ABOUT THIS TASK: Exclude the pictures and set down, unaltered, the lines from the one that holds "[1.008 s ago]" through the end of the data.

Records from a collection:
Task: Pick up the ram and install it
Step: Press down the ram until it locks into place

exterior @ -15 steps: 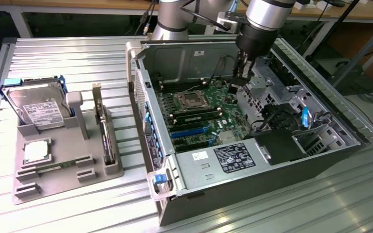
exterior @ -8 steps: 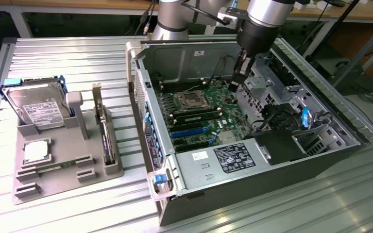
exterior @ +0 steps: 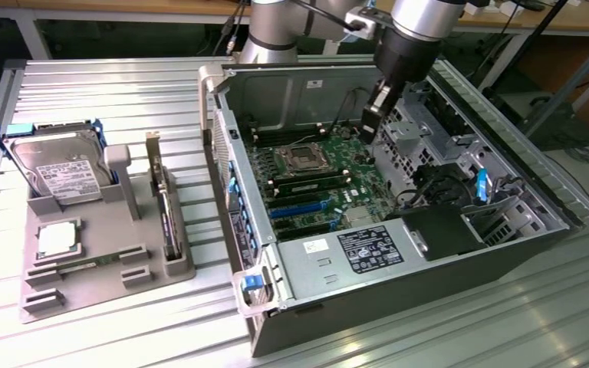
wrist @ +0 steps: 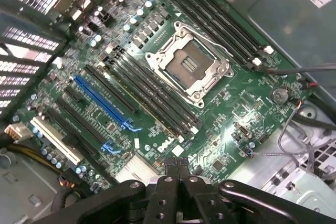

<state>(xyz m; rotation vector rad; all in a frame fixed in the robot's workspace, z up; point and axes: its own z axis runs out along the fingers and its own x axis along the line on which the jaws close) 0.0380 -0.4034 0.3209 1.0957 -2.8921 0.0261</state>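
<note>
In the exterior view an open case (exterior: pixel 397 230) lies on the bench (exterior: pixel 100 84). The arm reaches down into it, and the gripper (exterior: pixel 370 126) hangs over the far part of the motherboard (exterior: pixel 320 192), beyond the socket (exterior: pixel 302 158). A thin green stick, the ram (exterior: pixel 310 182) as far as I can tell, sits in a slot just on the near side of the socket. On the exterior view's left a grey tray (exterior: pixel 110 268) holds a hard drive (exterior: pixel 59 172), a processor (exterior: pixel 57 239) and an upright card (exterior: pixel 162 207).

In the wrist view the gripper (wrist: pixel 177 169) has its fingers pressed together with nothing between them, above the board's edge. The ram (wrist: pixel 149 98) seems to stand edge-up among the dark slots beside the socket (wrist: pixel 189 69).
</note>
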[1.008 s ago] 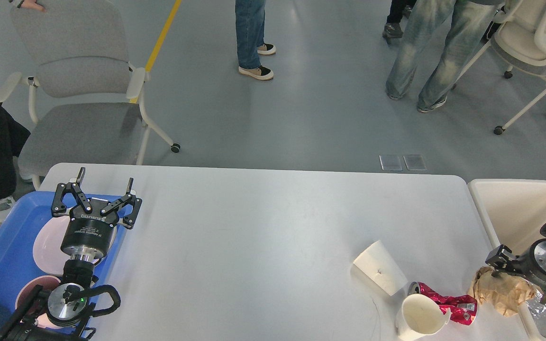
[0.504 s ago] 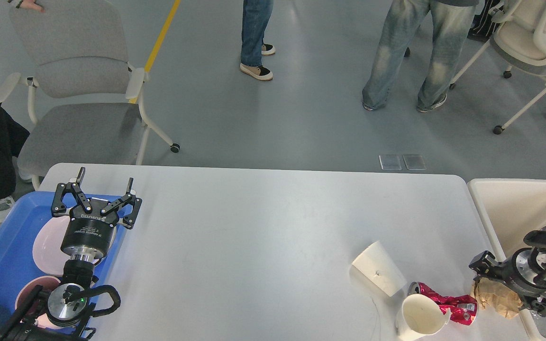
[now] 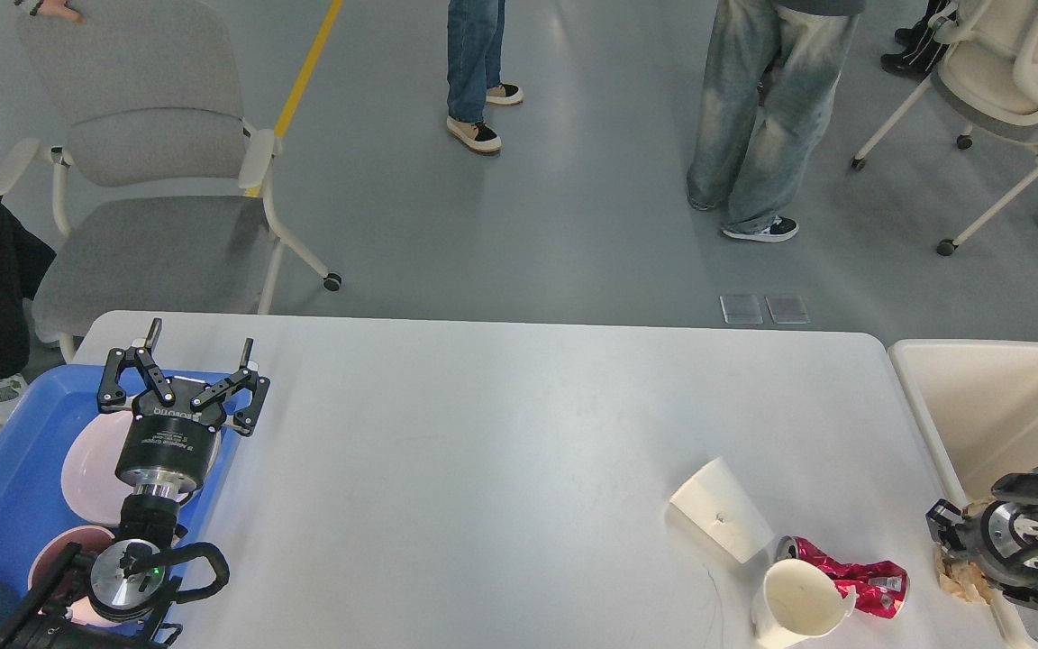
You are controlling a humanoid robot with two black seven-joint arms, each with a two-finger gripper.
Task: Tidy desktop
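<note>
The white desktop fills the lower part of the head view. At its near right lie a tipped white paper cup, a second paper cup, a crushed red can and a crumpled brown paper. My right gripper sits low right over the paper and hides most of it; its fingers are dark and cannot be told apart. My left gripper hangs open and holds nothing at the desktop's left edge, over the blue tray.
A cream bin stands against the desktop's right edge. The blue tray holds a pink plate and a pink bowl. A grey chair and walking people are on the floor beyond the far edge.
My right arm has dropped lower and shifted over the brown paper, which shows much less than before. The left arm has not moved. People behind the table have walked.
</note>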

ANSWER AREA:
[1.008 s ago] 
[0.504 s ago] 
[now] 
You are controlling a humanoid robot with two black seven-joint arms, each with a two-finger gripper.
Task: Tidy desktop
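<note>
The white desktop fills the lower part of the head view. At its near right lie a tipped white paper cup, a second paper cup, a crushed red can and a crumpled brown paper. My right gripper sits low right over the paper and hides most of it; its fingers are dark and cannot be told apart. My left gripper hangs open and holds nothing at the desktop's left edge, over the blue tray.
A cream bin stands against the desktop's right edge. The blue tray holds a pink plate and a pink bowl. A grey chair and walking people are on the floor beyond the far edge.
My right arm has dropped lower and shifted over the brown paper, which shows much less than before. The left arm has not moved. People behind the table have walked.
</note>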

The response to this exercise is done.